**EXERCISE DETAILS:**
Could the whole of the data below be written out verbatim?

*****

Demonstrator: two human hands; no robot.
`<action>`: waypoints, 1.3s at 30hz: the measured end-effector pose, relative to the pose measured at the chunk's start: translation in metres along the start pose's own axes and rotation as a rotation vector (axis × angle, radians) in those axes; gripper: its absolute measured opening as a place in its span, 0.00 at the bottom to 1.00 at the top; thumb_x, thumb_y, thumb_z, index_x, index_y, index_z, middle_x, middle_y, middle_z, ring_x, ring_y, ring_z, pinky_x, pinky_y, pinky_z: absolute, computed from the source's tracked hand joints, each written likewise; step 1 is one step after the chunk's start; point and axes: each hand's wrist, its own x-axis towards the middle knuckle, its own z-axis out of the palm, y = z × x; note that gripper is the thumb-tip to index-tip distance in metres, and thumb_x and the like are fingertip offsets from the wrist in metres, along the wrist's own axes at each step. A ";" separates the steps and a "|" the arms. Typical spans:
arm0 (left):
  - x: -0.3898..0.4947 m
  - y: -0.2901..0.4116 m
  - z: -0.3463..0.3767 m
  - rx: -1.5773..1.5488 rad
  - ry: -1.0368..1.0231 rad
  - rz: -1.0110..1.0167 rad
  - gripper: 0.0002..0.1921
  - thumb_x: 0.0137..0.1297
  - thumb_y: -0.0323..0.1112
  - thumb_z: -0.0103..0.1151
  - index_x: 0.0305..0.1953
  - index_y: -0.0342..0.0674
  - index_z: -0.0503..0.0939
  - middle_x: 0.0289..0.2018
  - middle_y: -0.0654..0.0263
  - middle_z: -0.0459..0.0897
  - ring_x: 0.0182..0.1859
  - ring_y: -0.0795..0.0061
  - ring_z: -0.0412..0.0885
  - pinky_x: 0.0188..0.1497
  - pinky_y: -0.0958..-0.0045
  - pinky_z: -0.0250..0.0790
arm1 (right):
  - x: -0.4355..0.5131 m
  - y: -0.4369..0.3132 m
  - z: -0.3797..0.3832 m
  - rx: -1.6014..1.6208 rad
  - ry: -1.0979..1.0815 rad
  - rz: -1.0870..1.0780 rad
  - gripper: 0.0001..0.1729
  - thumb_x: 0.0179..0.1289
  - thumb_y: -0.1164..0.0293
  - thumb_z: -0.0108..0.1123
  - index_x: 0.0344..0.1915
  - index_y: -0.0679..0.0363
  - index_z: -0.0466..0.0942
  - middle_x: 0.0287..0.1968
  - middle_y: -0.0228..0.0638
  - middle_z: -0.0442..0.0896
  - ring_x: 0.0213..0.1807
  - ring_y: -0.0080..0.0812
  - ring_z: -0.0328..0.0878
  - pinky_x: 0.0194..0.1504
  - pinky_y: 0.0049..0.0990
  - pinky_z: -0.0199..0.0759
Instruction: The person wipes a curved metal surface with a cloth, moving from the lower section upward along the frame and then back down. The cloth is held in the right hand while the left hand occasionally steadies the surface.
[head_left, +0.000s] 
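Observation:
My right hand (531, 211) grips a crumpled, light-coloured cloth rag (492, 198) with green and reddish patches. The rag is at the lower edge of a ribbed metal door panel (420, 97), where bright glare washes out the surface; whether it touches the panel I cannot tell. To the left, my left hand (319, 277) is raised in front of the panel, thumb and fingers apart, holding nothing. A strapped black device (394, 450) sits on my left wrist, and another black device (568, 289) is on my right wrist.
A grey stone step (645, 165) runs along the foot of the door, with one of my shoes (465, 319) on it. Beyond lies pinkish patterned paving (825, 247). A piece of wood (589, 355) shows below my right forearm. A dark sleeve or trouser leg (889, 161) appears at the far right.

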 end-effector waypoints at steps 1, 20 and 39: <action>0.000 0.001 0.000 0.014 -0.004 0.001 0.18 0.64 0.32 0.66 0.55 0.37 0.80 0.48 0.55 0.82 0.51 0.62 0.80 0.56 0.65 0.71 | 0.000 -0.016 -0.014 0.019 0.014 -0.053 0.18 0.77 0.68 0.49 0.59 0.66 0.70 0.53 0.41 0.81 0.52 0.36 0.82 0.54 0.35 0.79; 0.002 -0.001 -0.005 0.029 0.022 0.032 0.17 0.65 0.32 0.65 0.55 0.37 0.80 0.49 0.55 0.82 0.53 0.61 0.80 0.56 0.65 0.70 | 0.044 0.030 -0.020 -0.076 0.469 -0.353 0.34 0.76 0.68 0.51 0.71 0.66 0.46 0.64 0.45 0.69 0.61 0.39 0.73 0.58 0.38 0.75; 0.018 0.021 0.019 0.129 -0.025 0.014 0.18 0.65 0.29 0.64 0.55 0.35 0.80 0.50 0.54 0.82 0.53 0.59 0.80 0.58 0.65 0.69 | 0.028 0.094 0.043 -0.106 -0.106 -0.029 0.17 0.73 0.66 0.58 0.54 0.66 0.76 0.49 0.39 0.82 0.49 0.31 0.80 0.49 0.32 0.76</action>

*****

**ANSWER BELOW:**
Demonstrator: two human hands; no robot.
`<action>`: waypoints, 1.3s at 30hz: the measured end-effector pose, relative to the pose measured at the chunk's start: translation in metres along the start pose's own axes and rotation as a rotation vector (axis × angle, radians) in those axes; gripper: its absolute measured opening as a place in its span, 0.00 at the bottom to 1.00 at the top; thumb_x, thumb_y, thumb_z, index_x, index_y, index_z, middle_x, middle_y, middle_z, ring_x, ring_y, ring_z, pinky_x, pinky_y, pinky_z: absolute, computed from the source's tracked hand joints, each written likewise; step 1 is one step after the chunk's start; point and axes: each hand's wrist, its own x-axis towards the middle knuckle, its own z-axis out of the palm, y = z × x; note that gripper is the thumb-tip to index-tip distance in metres, and thumb_x and the like are fingertip offsets from the wrist in metres, along the wrist's own axes at each step. A ";" separates the steps and a "|" the arms. Typical spans:
arm0 (left):
  - x: -0.3898..0.4947 m
  - y: -0.2901..0.4116 m
  - z: -0.3463..0.3767 m
  - rx: -1.5773..1.5488 rad
  - ry: -1.0368..1.0231 rad
  - rz: -1.0110..1.0167 rad
  - gripper: 0.0002..0.1921
  - thumb_x: 0.0137..0.1297
  - thumb_y: -0.0323..0.1112
  - thumb_z: -0.0103..0.1151
  - index_x: 0.0305..0.1953
  - index_y: -0.0342..0.0674
  - index_z: -0.0503..0.0939
  - middle_x: 0.0289..0.2018
  - middle_y: -0.0654..0.0263
  - middle_z: -0.0459..0.0897
  - ring_x: 0.0182..0.1859
  - ring_y: -0.0795..0.0061
  - ring_z: -0.0412..0.0885
  - pinky_x: 0.0188..0.1497
  - pinky_y: -0.0958..-0.0045
  - pinky_z: -0.0250..0.0790
arm1 (right):
  - x: -0.4355..0.5131 m
  - y: -0.4369..0.3132 m
  - z: -0.3797..0.3832 m
  - rx: -1.6014..1.6208 rad
  - ry: -1.0979..1.0815 rad
  - rz: -1.0870..1.0780 rad
  - gripper: 0.0001..0.1729
  - thumb_x: 0.0179..0.1289
  - thumb_y: -0.1164..0.0293
  - thumb_z: -0.0108..0.1123
  - index_x: 0.0344..0.1915
  - index_y: -0.0679..0.0363
  - index_z: -0.0466..0.0942
  - middle_x: 0.0287..0.1968
  - middle_y: -0.0228..0.0638
  - middle_z: -0.0442..0.0896
  - ring_x: 0.0213..0.1807
  - ring_y: -0.0080..0.0812
  - ring_z: -0.0328..0.0878
  - pinky_x: 0.0194..0.1504
  - pinky_y: 0.0049..0.0990
  - pinky_z: -0.0199..0.0759
Instruction: The person wipes a curved metal surface with a cloth, moving from the lower section upward along the frame and then back down. The cloth is held in the right hand while the left hand occasionally steadies the surface.
[head_left, +0.000s] 
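Observation:
My right hand (531, 211) grips a crumpled, light-coloured cloth rag (492, 198) with green and reddish patches. The rag is at the lower edge of a ribbed metal door panel (420, 97), where bright glare washes out the surface; whether it touches the panel I cannot tell. To the left, my left hand (319, 277) is raised in front of the panel, thumb and fingers apart, holding nothing. A strapped black device (394, 450) sits on my left wrist, and another black device (568, 289) is on my right wrist.
A grey stone step (645, 165) runs along the foot of the door, with one of my shoes (465, 319) on it. Beyond lies pinkish patterned paving (825, 247). A piece of wood (589, 355) shows below my right forearm. A dark sleeve or trouser leg (889, 161) appears at the far right.
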
 end-effector waypoints at steps 1, 20 and 39: <action>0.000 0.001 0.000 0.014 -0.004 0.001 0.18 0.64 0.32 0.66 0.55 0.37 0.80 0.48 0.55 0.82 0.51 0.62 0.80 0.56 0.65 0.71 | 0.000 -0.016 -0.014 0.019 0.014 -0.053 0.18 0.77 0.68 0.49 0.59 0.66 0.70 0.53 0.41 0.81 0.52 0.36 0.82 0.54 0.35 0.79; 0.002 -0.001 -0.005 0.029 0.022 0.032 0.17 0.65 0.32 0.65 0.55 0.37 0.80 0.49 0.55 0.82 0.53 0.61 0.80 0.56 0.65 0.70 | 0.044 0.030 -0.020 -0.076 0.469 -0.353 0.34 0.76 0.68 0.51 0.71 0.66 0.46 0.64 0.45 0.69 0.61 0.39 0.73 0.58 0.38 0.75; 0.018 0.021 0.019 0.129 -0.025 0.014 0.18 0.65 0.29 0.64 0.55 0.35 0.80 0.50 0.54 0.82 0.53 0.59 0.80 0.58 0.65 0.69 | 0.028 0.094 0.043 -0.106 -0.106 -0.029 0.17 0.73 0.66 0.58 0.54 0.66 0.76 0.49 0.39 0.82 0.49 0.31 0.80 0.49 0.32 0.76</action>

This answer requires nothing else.